Task prompt:
The data below is to be written out exactly, with no pictures.

### Dataset excerpt ###

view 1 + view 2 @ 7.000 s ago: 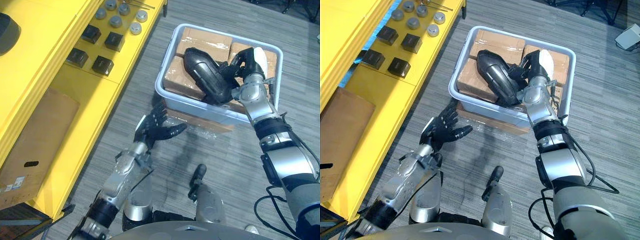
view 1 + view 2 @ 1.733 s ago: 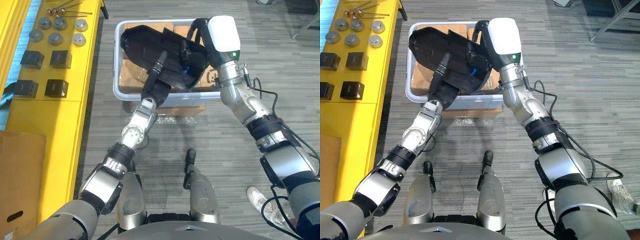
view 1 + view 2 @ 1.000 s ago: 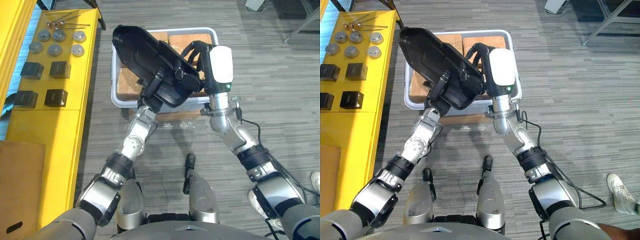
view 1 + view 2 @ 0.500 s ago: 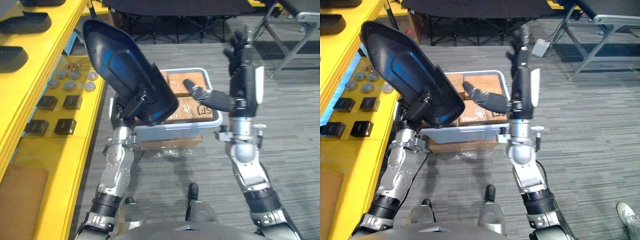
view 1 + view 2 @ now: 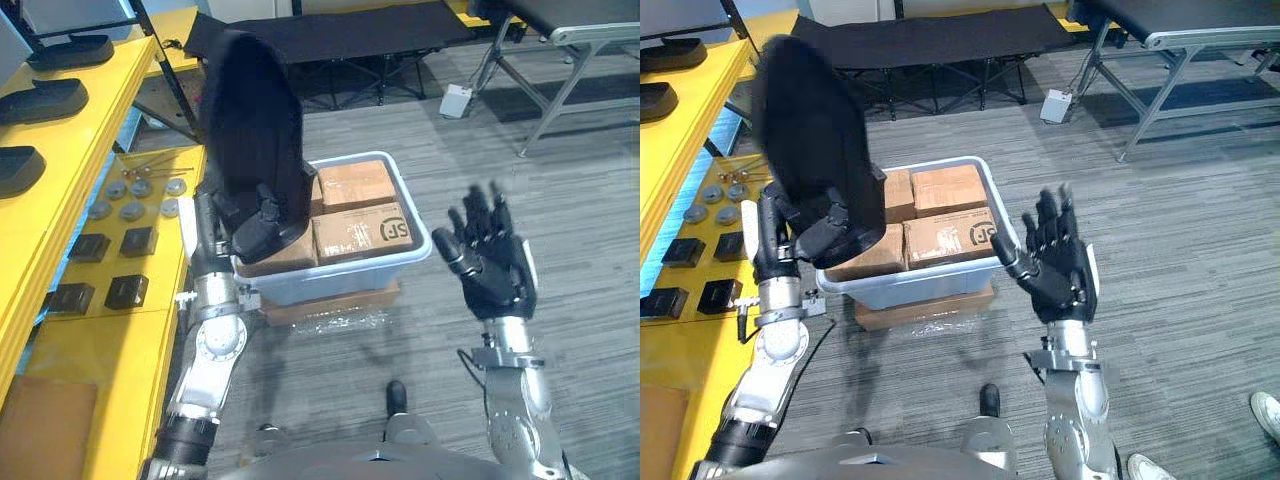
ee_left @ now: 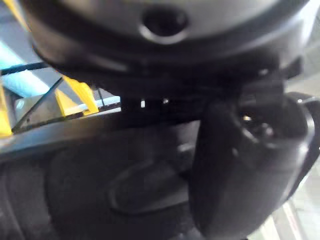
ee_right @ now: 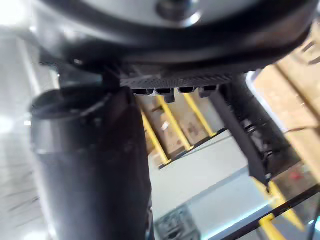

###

Task result:
view 1 + view 2 @ 7.000 s ago: 
view 1 + view 2 @ 1.733 s ago: 
view 1 + view 2 @ 1.000 s ago: 
view 1 + view 2 @ 0.500 s ago: 
view 1 + view 2 @ now: 
ee_left @ now: 
ee_right @ now: 

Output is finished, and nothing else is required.